Pop culture of the 20th and 21st centuries subjected the viewers to such a diverse range of frightening images that it would seem strange to be afraid of smiling spiders or floating winged heads which the artist drew in the 19th century. But the fact is that Odilon Redon had no intention of frightening anyone. Above all things, those mysterious images born of imagination were Redon's way of learning the world and being a part of it. And that world moved beyond the present and visible space. Redon went deep – to where everything began and everything was possible. To where the world was born out of chaos, was versatile, tried on bizarre forms and probed endless variants of viable creatures and phenomena.

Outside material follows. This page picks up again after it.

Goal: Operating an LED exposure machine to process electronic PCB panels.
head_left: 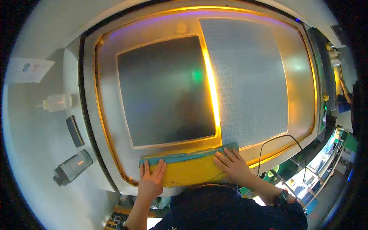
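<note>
Across the near edge of a metal-framed bed lies a long yellow pad [188, 172] with a teal strip along its far side; it looks like folded cloth, but its exact kind cannot be told. My left hand [151, 182] rests on the left part of it, fingers spread and pointing away from me. On the right end lies my right hand [234, 166], its fingers stretched out over the teal strip. Beyond the pad, the bed holds a dark rectangular panel [165, 92] on the left. A pale grey panel [253, 80] with fine texture is on the right.
Left of the bed stand a clear bottle [73, 167], a phone-like dark slab [74, 131], a whitish squeeze bottle [57, 102] and a paper sheet [30, 70]. A black cable [274, 140] loops over the near right edge. Another person [344, 100] is at the far right.
</note>
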`<state>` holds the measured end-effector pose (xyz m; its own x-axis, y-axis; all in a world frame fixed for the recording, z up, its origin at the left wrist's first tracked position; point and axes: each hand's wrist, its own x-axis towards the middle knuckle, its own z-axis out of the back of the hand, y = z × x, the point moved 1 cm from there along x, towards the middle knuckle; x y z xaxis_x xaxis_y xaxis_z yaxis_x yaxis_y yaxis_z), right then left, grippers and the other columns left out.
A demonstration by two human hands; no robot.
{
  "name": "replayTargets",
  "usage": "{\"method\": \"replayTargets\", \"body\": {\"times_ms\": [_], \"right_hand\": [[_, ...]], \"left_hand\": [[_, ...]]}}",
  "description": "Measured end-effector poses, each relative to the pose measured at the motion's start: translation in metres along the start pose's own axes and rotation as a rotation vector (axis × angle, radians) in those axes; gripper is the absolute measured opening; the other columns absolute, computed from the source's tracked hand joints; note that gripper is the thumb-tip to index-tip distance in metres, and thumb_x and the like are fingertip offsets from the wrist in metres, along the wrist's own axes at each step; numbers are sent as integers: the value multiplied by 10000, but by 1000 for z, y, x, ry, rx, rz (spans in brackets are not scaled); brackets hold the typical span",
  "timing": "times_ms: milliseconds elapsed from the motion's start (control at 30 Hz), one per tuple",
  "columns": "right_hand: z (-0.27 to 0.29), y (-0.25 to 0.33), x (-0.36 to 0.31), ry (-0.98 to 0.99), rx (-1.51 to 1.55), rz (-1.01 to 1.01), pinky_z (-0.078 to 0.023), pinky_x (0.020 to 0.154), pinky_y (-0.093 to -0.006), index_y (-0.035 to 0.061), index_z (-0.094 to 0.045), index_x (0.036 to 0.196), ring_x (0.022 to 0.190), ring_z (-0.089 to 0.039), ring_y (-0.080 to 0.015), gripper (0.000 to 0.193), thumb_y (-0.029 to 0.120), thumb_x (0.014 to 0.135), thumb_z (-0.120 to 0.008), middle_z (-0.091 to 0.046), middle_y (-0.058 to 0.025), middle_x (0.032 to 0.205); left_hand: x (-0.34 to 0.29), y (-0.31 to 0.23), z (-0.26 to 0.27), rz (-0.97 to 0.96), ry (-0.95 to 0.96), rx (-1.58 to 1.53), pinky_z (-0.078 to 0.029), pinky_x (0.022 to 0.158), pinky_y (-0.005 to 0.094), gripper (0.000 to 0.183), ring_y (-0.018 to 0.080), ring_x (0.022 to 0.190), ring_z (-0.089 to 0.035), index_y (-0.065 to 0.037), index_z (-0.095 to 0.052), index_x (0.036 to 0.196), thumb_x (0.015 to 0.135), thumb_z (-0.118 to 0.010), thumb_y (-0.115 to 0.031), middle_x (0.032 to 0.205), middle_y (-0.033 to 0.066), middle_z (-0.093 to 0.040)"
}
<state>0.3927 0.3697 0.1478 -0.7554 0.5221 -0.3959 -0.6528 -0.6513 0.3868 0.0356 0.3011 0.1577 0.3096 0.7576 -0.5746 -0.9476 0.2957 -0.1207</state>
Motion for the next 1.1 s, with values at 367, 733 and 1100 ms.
{"method": "replayTargets", "body": {"times_ms": [367, 733, 1100], "right_hand": [[191, -261, 293, -453, -375, -271, -274, 1164, -471, 201, -326, 1504, 1394, -377, -299, 759, 247, 830, -672, -344, -44, 1557], [34, -116, -10, -203, -106, 17, -373, 1000, -542, 119, -549, 1278, 1218, -504, -302, 581, 77, 715, -685, -544, -115, 1334], [-15, -91, -158, -209, 59, 51, -452, 982, -462, 90, -521, 1322, 1213, -534, -319, 573, 253, 789, -656, -549, -76, 1359]], "left_hand": [[350, 165, 211, 145, -570, 5, -343, 1090, 574, 777, 438, 1296, -436, -180, -412, 1447, 737, -607, 68, 1433, 126, -483], [101, -57, 58, -76, -244, -1, -267, 1119, 605, 878, 460, 1350, -375, -58, -350, 1476, 663, -681, -56, 1464, 178, -453], [24, -183, 19, 88, 189, -361, -381, 1039, 581, 798, 460, 1300, -437, -146, -410, 1438, 689, -647, -2, 1485, 80, -443]]}}
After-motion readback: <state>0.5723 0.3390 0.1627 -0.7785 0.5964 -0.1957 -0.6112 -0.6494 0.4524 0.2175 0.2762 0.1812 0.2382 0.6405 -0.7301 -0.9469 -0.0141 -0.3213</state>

Redon saw little point in depicting reality. And yet, he was obsessed with a meticulous, almost scientific study of its small, minor components. He drew blades of grass, stones and pieces of peeling plaster on the old wall – and created a vast catalogue of patterns used by nature in its craft. Studying at the architectural school, a long friendship with the well-known and enthusiastic botanist Armand Clavaud, his own solitary walks in the thickets and forests provided Redon with the understanding of "visual logic" – he was getting a better grasp of how an imaginary image should be depicted in order to be perceived as a real one. His monsters look as if they were created by nature itself. And that realness, consistency, and even casualness of Redon's monsters is scarier than zombies rising from the dead and spitting green slime or ghosts of little girls from another horror movie, squeezing adrenaline from its viewers.

"My originality consists in bringing to life, in a human way, improbable beings and making them live according to the laws of probability, by putting – as far as possible – the logic of the visible at the service of the invisible," said Redon.

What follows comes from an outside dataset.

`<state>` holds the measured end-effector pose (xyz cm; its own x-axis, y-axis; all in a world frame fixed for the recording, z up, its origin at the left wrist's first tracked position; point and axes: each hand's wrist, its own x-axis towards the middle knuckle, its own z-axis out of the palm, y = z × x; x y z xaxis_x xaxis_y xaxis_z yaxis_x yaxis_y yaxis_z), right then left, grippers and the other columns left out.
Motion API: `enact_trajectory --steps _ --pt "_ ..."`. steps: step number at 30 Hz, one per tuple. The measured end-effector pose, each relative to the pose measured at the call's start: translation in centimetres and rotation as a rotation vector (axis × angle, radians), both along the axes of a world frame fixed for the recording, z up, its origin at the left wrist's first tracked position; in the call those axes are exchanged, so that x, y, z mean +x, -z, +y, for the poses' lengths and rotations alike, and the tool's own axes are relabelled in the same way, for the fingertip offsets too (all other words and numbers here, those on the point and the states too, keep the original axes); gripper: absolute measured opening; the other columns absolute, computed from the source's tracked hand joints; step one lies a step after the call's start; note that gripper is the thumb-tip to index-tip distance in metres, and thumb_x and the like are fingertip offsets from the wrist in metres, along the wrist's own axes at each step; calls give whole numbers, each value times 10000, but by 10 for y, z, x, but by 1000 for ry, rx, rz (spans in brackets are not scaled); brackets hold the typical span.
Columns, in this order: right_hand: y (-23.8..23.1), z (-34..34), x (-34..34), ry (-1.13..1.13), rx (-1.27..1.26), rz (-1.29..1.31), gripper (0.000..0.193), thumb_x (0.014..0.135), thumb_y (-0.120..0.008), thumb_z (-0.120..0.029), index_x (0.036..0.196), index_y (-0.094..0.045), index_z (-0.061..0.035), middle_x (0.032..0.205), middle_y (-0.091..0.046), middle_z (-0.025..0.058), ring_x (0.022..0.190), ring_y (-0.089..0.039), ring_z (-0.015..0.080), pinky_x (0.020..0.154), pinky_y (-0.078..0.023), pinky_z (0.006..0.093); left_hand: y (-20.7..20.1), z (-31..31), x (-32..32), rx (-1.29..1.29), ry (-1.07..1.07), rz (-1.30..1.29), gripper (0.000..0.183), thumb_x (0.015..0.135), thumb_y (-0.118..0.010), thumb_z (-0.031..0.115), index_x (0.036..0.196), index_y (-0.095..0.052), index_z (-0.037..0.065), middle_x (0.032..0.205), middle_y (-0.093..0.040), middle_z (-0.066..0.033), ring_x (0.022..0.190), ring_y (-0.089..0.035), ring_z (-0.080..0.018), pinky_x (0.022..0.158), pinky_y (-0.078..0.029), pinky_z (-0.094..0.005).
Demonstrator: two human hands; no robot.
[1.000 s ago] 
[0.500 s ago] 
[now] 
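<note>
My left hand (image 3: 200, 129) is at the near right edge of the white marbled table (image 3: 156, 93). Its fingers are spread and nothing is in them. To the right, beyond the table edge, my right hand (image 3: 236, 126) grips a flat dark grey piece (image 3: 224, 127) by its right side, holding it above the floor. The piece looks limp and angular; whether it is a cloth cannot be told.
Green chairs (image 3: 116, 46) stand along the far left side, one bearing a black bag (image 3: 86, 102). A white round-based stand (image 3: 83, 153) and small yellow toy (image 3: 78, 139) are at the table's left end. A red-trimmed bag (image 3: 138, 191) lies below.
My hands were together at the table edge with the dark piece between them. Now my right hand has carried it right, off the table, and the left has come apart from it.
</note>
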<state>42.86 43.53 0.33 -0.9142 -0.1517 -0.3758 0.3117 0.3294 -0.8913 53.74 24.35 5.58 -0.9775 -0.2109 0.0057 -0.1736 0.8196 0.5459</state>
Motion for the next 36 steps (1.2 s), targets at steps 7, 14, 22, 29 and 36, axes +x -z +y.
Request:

The lithography Marsh Flower belongs to the Homage to Goya series, which Redon released in 1885 in an edition of 50 copies (the later second edition included 25 copies). The album consisted of only 6 lithographs not sharing any common symbolic meaning or philosophical maxim. Except that one ingenious visionary was inspired by the bizarre fantasies of the other one. Here’s a head of a wise goddess brought by the morning drowse – her hair is full of accessories, or fragments of ancient rocks, or the fused shells of prehistoric oceanic molluscs. And here we've got the creatures-embryos of the plainest shape, but with frightfully sad, tired eyes: they must have been waiting to be born for a thousand years. A madman in the midst of an extinct, withered landscape. Still, The Marsh Flower is the scariest lithography of the series, since here the invisible with all the visual logic becomes visible.

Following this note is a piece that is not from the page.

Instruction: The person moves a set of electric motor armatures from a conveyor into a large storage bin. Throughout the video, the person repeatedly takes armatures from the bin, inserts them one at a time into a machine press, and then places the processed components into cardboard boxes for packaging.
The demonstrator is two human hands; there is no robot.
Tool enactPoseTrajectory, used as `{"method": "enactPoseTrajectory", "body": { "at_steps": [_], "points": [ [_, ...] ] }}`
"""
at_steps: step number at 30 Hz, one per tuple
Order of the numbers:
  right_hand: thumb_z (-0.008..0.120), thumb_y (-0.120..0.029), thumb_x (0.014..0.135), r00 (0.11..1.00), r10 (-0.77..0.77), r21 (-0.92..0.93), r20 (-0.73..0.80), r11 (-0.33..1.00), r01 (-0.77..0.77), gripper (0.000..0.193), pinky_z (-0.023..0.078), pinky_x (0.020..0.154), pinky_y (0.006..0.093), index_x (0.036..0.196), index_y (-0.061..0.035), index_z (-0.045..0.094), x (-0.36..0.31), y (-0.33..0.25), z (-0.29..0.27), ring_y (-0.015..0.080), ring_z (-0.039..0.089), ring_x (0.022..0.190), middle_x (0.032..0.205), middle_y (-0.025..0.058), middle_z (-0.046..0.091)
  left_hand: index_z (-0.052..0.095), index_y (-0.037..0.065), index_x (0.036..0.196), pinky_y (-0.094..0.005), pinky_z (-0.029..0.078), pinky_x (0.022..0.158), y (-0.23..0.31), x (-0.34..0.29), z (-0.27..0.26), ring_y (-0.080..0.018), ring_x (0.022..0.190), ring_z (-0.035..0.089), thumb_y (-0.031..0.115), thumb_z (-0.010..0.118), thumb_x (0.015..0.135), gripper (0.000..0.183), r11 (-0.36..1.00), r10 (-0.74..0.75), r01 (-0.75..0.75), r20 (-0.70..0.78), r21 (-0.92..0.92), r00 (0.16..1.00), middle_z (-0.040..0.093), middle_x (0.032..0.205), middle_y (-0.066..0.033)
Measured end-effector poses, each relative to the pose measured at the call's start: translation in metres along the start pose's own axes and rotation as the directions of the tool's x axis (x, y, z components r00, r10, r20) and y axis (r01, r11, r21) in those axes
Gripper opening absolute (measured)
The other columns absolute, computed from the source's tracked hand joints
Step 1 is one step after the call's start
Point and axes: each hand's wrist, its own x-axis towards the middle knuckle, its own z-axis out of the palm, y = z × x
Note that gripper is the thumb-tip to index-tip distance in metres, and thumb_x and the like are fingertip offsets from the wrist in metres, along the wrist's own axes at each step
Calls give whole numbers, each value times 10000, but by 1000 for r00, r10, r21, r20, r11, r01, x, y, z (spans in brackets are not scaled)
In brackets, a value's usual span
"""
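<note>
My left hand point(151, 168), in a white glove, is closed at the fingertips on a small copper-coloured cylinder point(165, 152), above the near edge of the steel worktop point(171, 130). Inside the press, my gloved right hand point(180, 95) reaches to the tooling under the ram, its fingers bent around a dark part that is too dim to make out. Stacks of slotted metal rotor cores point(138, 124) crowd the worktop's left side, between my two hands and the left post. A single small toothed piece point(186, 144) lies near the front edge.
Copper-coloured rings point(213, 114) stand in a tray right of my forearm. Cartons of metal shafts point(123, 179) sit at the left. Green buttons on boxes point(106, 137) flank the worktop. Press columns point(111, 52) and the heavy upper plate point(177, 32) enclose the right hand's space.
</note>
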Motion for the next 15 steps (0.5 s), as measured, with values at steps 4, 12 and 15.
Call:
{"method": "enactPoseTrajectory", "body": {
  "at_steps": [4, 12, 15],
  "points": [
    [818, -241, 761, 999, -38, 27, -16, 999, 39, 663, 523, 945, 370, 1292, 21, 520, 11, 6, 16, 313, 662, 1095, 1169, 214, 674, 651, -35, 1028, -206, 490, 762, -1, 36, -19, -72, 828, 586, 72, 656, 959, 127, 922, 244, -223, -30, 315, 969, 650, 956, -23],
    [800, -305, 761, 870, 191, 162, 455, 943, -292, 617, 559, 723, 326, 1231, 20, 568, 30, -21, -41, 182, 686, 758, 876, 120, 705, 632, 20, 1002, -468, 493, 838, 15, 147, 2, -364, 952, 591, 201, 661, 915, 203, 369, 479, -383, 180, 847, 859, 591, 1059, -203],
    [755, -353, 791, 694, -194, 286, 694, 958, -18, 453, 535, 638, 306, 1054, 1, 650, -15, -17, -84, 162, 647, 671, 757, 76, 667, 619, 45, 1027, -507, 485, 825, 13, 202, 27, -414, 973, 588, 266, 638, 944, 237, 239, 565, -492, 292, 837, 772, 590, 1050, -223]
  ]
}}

The endless marsh touches the horizon – it's either the world before the birth of the land, or the one where the firm ground is not conceived by the creator. The flower with a human face, in which, without much effort, it is possible to see a bizarre anatomy, either that of a vegetable, or a human: veins-stems, blood-juice, sharp wrinkles, foreshadowing the rapid withering, inner shining, which turns out to be the only possible action. And embryonic buds ripening in transparent cocoons, which are awaited by the same contemplative stillness and infinitely long growing-up in the world where land is not conceived. In the world where there's nothing else to see except the marsh. In the world where you are sure to ripen and illuminate this impenetrable depth of muddy water.